Later this year, Orange also plans to enhance Orange Money by adding banking services, such as micro-credit.

Problematic prognosis

Of course, coronavirus looms over everything at the moment; it began to take its toll on Orange's operations during the final weeks of March, and the long-term effects could make it harder to hit those Engage 2025 targets.

The telco closed three quarters of its European retail outlets in the middle of last month, leading to a 10 percent decline in equipment sales. Roaming revenue also fell, as international travel ground to a halt.

One thing made clear on its quarterly investor call is that Orange expects coronavirus to affect capex this year.

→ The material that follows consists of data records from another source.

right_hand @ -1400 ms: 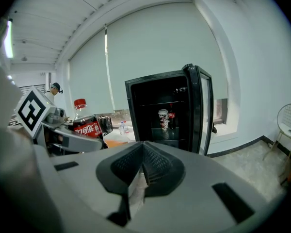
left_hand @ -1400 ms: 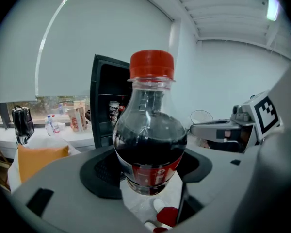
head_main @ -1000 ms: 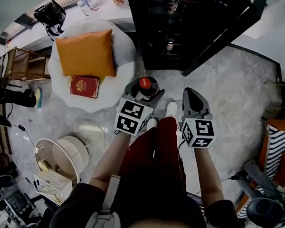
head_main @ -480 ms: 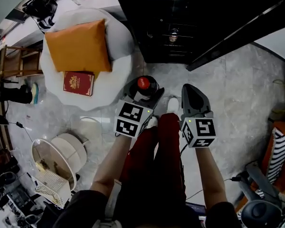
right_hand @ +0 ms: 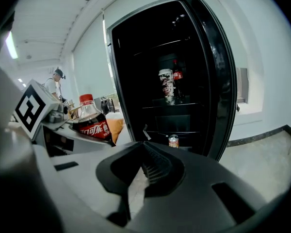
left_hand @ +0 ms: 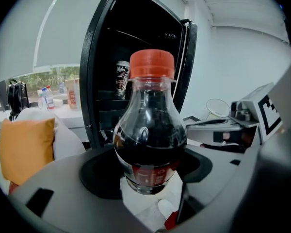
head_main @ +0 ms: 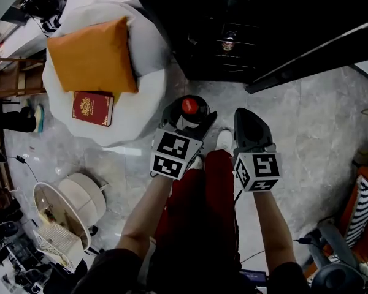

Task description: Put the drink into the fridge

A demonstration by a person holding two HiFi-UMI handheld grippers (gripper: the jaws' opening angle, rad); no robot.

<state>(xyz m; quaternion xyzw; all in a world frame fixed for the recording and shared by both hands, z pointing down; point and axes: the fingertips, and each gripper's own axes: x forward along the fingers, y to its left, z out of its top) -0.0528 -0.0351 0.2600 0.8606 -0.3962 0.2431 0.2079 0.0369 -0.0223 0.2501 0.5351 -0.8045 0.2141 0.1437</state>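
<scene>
Ahead across the marble floor, faces a black fridge (head_main: 233,35), door swung wide open. Stands just beside a white round table (head_main: 144,97) bearing an orange cushion (head_main: 92,63) and a red book (head_main: 92,108). Holds left gripper (head_main: 193,116) and right gripper (head_main: 250,124) side by side, short of the fridge. Clamps cola bottle (left_hand: 150,144) upright in the left jaws, spread wide round its body, red cap up. Shows right jaws pressed together, nothing between. Leaves a small can (head_main: 228,43) on a low fridge shelf

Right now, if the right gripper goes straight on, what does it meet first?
Probably the open fridge, around the small can standing low inside it; depth is unclear.
</scene>
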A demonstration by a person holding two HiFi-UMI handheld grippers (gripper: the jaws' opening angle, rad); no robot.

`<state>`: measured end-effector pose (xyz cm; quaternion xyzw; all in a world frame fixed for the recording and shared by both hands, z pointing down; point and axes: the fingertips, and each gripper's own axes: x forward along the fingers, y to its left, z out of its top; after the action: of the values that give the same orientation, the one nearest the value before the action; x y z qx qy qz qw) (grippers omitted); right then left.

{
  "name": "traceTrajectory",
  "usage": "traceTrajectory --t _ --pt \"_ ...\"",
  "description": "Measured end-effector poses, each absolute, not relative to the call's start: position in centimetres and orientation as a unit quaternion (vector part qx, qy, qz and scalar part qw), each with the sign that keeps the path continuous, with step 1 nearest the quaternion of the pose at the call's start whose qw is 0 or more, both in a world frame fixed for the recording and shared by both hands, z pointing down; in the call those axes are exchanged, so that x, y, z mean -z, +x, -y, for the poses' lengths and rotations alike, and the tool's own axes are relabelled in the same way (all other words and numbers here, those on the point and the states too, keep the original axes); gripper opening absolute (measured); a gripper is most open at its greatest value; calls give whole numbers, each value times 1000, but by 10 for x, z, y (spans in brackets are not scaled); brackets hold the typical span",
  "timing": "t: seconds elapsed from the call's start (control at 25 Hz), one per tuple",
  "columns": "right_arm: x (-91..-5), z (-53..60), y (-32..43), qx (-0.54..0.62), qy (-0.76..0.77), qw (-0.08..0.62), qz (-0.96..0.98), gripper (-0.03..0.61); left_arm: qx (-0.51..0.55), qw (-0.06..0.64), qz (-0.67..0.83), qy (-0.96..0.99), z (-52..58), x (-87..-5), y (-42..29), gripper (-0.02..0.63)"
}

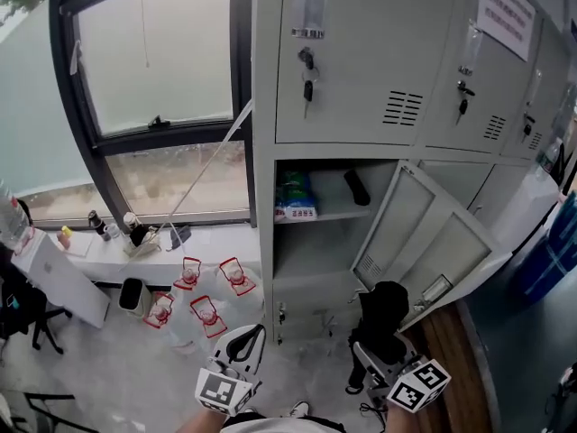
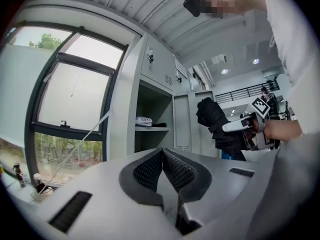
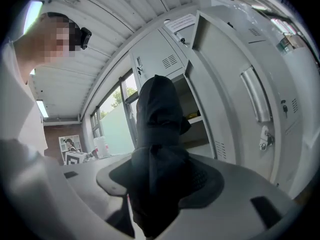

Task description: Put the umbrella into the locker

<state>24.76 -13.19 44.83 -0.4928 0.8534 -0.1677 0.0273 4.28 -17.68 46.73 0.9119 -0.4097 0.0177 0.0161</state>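
In the head view the black folded umbrella (image 1: 386,307) stands upright in front of the open locker compartment (image 1: 315,260), below the swung-out door (image 1: 433,242). My right gripper (image 1: 379,348) is shut on the umbrella's lower part. In the right gripper view the umbrella (image 3: 157,129) fills the space between the jaws of that gripper (image 3: 157,181). My left gripper (image 1: 248,336) hangs to the left of the locker, shut with nothing in it; its pads (image 2: 175,169) meet at the tip. In the left gripper view, the umbrella (image 2: 217,124) shows at the right.
The locker's upper shelf (image 1: 334,213) holds a blue-green packet (image 1: 295,197) and a black item (image 1: 357,188). Several large water bottles (image 1: 203,300) stand on the floor at the left. Small bottles (image 1: 117,228) sit on the window sill. A blue object (image 1: 554,251) stands at the right.
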Motion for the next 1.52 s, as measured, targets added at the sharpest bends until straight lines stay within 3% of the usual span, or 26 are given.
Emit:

"As you can imagine, the building of new FTTH lines is very much impacted by the lockdown constraints, and the fact that our subcontractors are not today in a condition to keep up the pace of rolling out," said CEO Richard, on the call. "It is difficult to say how long it will take to get back to a normal production pace, but no doubt it will take a few months."

Despite this, Orange says it is too early to see whether coronavirus will affect its 2020 guidance.

"Based on currently available information, Orange does not expect a significant deviation from its financial objectives for the fiscal year 2020 but will closely monitor developments," Orange said, in a statement. "The Group will therefore consider an update of its 2020 financial objectives at the publication of its second quarter results when it has the benefit of greater visibility on the impact of the crisis linked to COVID-19."